The NHL would like to remain in Phoenix but not if it means suffering more heavy losses as a result. There is expected to be a considerable amount of pressure from some Glendale taxpayers who are steadfastly against spending portions of the city’s budget on saving a floundering sports team which has such a small fan base. The NHL most likely welcomes the timing of this vote, because the sooner the fate of the franchise is resolved, the better. The NHL would incur losses over the summer months because they won’t be able to sell very many season tickets because of the uncertainly of the franchises future in Phoenix.
If the NHL does not receive a guarantee that their losses will be covered, then you can expect them to hop on the first jet out of the desert. Possible cities for relocation include the franchise’s former home, Winnipeg Manitoba, Quebec City, Hartford, and Kansas City. Winnipeg is the most logical of these choices because they have a new arena, the MTS centre, which is under six years old and seats 15, 015. The MTS centre would by far be the smallest arena in the NHL, but would be a financially viable option because of the expected sell outs for every game. A 15,000 seat arena that sells out every game would do much better than an 17,000 seat arena which has average attendance records that hover around 10,000, which is the status quo for a few surviving NHL clubs considered to be “stable”. The 10,000 average attendance figure is being kind to some NHL clubs because many insiders believe the average attendance records to be even lower for some teams. After Winnipeg, Hamilton Ontario is probably the next most logical spot for relocation but do not expect the NHL to even consider it, after the battle they put up last summer trying to keep the Coyotes out of Hamilton.
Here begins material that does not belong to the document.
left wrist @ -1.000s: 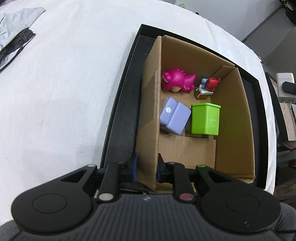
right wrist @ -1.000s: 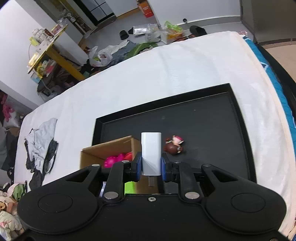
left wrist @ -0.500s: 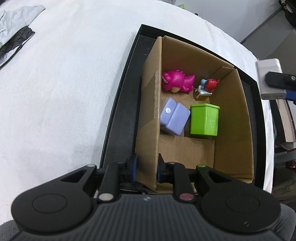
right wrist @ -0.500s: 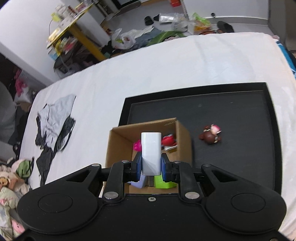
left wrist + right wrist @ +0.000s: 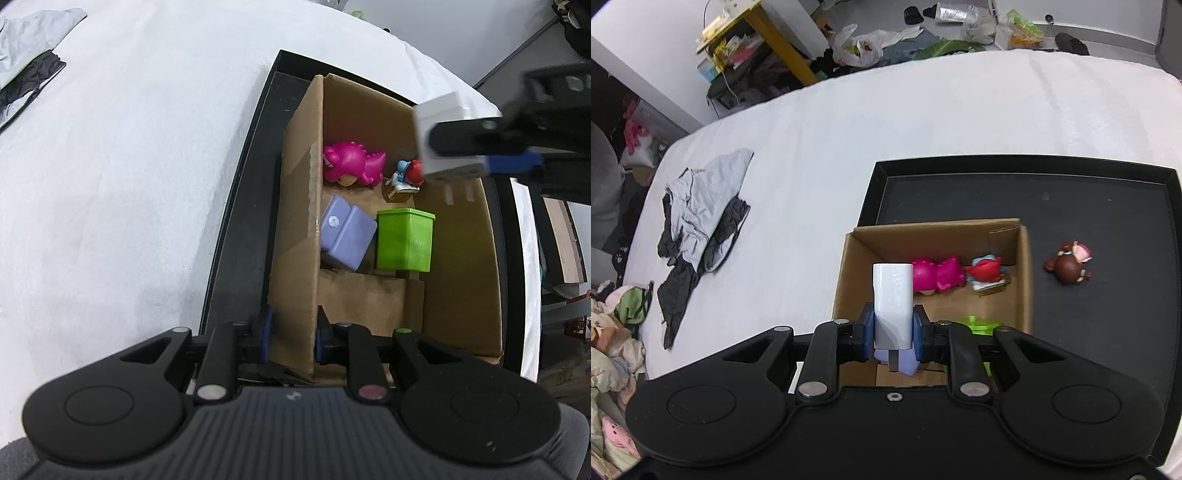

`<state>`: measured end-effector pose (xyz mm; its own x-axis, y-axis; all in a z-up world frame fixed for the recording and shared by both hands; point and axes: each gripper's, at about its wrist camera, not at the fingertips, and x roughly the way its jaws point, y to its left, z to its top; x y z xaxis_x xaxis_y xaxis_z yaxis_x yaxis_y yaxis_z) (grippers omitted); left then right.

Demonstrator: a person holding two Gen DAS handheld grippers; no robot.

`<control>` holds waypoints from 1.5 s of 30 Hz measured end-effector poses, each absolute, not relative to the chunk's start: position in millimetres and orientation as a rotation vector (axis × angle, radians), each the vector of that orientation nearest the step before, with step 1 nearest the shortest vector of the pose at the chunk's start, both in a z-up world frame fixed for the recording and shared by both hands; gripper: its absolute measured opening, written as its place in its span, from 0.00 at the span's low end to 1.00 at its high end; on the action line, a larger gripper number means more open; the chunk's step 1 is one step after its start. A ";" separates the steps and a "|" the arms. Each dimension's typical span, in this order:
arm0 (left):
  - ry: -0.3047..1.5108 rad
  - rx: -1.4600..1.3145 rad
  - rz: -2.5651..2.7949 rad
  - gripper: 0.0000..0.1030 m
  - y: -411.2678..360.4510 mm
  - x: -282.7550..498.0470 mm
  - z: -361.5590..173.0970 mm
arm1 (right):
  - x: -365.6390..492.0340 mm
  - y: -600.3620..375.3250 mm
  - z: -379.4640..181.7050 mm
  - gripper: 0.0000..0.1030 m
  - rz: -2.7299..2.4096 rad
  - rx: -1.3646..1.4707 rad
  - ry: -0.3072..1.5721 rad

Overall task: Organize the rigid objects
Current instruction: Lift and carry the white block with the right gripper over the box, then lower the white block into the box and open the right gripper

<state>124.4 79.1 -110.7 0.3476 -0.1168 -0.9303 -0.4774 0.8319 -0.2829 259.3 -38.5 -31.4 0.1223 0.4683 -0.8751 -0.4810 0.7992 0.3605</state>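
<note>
In the right wrist view, crumpled clothes (image 5: pixel 698 206) lie at the left of the frame on the white bedsheet (image 5: pixel 886 122), which stretches bare across the upper middle. The black tray (image 5: pixel 1108 206) fills the right half; its floor is open around a brown bear figure (image 5: pixel 1069 263) standing right of the cardboard box (image 5: pixel 849 280). Inside the box, the pink toy (image 5: pixel 351 164) and a red-and-blue figure (image 5: pixel 408 177) sit against the far wall, with the lavender block (image 5: pixel 347 238) and green bin (image 5: pixel 404 240) nearer; the box's right side has free floor.

The left gripper (image 5: pixel 291 338) is closed narrowly on the box's near left wall, one finger either side. The right gripper (image 5: pixel 892 334) clamps a white charger (image 5: pixel 892 299), pads pressed flat to its sides, held above the box's left part.
</note>
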 end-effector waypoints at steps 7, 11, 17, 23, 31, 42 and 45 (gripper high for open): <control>1.209 -0.598 0.238 0.20 82.8 122.9 -112.0 | 255.7 -13.6 -45.3 0.20 0.693 -0.049 1.294; 1.206 -0.611 0.231 0.20 86.2 121.9 -112.7 | 256.5 -2.5 -55.2 0.20 0.683 -0.057 1.304; 1.203 -0.623 0.222 0.21 89.1 122.5 -113.3 | 256.7 12.0 -74.4 0.20 0.667 -0.075 1.331; 1.200 -0.631 0.214 0.21 91.1 119.1 -113.8 | 258.7 22.0 -87.8 0.20 0.641 -0.084 1.335; 1.202 -0.633 0.214 0.21 91.8 117.6 -112.6 | 259.4 20.6 -83.3 0.22 0.651 -0.075 1.331; 1.201 -0.628 0.220 0.21 90.5 118.1 -111.2 | 254.2 11.1 -57.0 0.22 0.724 -0.083 1.304; 1.201 -0.626 0.225 0.21 90.0 117.9 -110.7 | 251.3 6.7 -52.5 0.26 0.738 -0.100 1.294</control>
<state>117.9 90.0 -110.7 0.3634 -0.1600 -0.9178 -0.4811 0.8114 -0.3320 251.3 6.7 -52.5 0.0818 0.4394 -0.8945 -0.5461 0.7706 0.3286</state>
If the club is relocated, they could be an instant winner somewhere else which makes them even more attractive if the prospect of relocation is explored. Phoenix head coach Dave Tippett is nominated for this seasons Jack Adams trophy awarded to the league’s top coach. In addition to this, Phoenix General Manager Don Maloney is nominated for the NHL’s inaugural GM of the year award, and Coyote’s goaltender Ilya Bryzgalov is nominated for the Vezina Trophy awarded to the league’s top goaltender as well. Who knows, the 2010-2011 Coyotes franchise (which would most likely be renamed) could be the next Colorado Avalanche circa 1996. We will find out Tuesday evening if that is a possibility.